C’est une amélioration par rapport au R initial de 2 à 3. Mais 1,1 signifie toujours une croissance.

Ne vous sentez pas à l’aise. Une épidémie à 0,95 diminue incroyablement lentement. Cela pourrait durer un an. Mettre fin à cette épidémie en quelques mois – plutôt qu’en années – nécessite de ramener ce chiffre à 0,5. Cela signifie réduire la transmission de moitié par rapport aux niveaux actuels. A travers les 33 zones de santé en Ituri et au-delà où elle est toujours active.

Le risque au Congo reste « très élevé ». Il ne s’agit plus seulement d’une crise rurale. Le plus grand cluster se trouve à Bunia, la capitale provinciale, avec 880 cas. Le virus se déplace dans des zones contrôlées par des groupes armés et peuplées de populations déplacées.

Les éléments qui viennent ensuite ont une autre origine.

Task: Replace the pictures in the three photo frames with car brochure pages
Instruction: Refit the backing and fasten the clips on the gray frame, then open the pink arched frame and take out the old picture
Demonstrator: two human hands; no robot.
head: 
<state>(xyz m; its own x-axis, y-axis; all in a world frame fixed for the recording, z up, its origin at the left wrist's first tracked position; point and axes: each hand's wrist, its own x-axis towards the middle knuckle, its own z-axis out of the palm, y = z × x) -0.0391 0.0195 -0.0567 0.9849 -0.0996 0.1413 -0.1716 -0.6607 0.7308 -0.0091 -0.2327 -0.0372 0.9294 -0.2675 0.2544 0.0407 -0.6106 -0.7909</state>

151 agents de santé sont déjà infectés.

Nous avons déjà vu ce film. L’épidémie ouest-africaine de 2014 a commencé dans les villages ruraux. Il n’explosa qu’en arrivant dans les capitales. Elle s’est terminée avec 28 620 cas et 11 967 décès. Rien dans la trajectoire actuelle n’empêche cette issue.

Les chiffres officiels ne sont qu’une ombre. Un fantôme de la vraie crise. Nous ne pouvons pas sortir et compter ce qui n’est pas là. Nous devons donc construire une réponse pour le fantôme, sachant que le monstre derrière lui est bien plus gros.